Summary: The Right Strategy for the Right Level
All efforts, and the efforts within them, can be placed on a ladder of abstraction. The higher up you go, the less concrete the objectives and less straightforward the methods to achieve them.
Where the effort falls on the scale is critical to the strategies for making progress on them. Direct, methodical approaches are only appropriate at lower, smaller-scale levels. This is where it’s good to plan details, use processes, and keep things consistent.
You can still have a grand, abstract vision. You just need to wayfind to get there: working from the bottom up, adapting and evolving the path while shaping and refining the details of the goal. Keep things flexible, adaptive, and opportunistic at the top.

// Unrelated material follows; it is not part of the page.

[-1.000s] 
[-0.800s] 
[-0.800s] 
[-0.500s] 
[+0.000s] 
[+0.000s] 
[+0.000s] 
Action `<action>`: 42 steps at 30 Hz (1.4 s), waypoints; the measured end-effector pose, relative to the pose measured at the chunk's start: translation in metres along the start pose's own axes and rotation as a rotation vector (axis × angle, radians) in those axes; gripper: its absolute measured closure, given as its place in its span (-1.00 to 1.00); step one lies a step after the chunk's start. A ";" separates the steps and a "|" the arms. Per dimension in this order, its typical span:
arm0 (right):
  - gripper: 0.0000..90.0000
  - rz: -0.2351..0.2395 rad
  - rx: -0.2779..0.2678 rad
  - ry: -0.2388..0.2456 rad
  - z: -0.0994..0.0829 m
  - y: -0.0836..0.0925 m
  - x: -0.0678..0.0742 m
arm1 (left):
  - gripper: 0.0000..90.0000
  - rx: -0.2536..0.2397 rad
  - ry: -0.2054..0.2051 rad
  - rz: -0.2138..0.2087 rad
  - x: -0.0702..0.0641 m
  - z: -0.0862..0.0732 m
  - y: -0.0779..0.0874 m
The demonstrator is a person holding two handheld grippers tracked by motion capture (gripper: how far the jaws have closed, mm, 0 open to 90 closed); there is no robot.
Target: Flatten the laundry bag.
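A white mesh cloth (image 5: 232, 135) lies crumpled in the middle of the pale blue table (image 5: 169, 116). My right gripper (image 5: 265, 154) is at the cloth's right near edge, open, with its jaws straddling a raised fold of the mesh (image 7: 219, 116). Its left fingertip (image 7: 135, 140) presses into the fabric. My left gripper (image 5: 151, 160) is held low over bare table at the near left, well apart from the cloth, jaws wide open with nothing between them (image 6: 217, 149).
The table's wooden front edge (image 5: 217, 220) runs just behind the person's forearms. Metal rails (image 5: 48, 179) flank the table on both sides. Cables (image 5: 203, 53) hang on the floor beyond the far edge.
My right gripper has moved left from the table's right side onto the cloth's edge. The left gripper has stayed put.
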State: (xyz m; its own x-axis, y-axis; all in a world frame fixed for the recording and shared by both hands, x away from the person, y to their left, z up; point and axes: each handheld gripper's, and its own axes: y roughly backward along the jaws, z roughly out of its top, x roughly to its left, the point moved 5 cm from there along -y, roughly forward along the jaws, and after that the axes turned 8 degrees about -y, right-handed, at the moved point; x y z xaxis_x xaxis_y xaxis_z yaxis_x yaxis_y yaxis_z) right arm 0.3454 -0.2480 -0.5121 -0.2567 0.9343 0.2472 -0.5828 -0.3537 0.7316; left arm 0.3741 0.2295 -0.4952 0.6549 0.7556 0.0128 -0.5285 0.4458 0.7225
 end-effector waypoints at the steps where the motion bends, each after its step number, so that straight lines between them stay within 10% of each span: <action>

Organizations: Given the definition of an effort above, what about coordinated groups of efforts or goals? ↩︎
In the book The Origin of Wealth, Eric Beinhocker describes organizations as “goal directed, boundary-maintaining, and socially constructed systems of human activity. . . . There is a boundary distinguishing the inside world from the outside world, and the goals of the organization drive activities that lower entropy inside the organizational system.” This is the best description I’ve come across given its abstract nature. But I’d like to propose simpler, yet still compatible definition.
An organization is a group of people pursuing one or more ongoing efforts, generally with the same high-level objective. This means an organization can be anything from seven-person hunting parties, to fleets of exploratory vessels, to philanthropies, to a multinational conglomerate.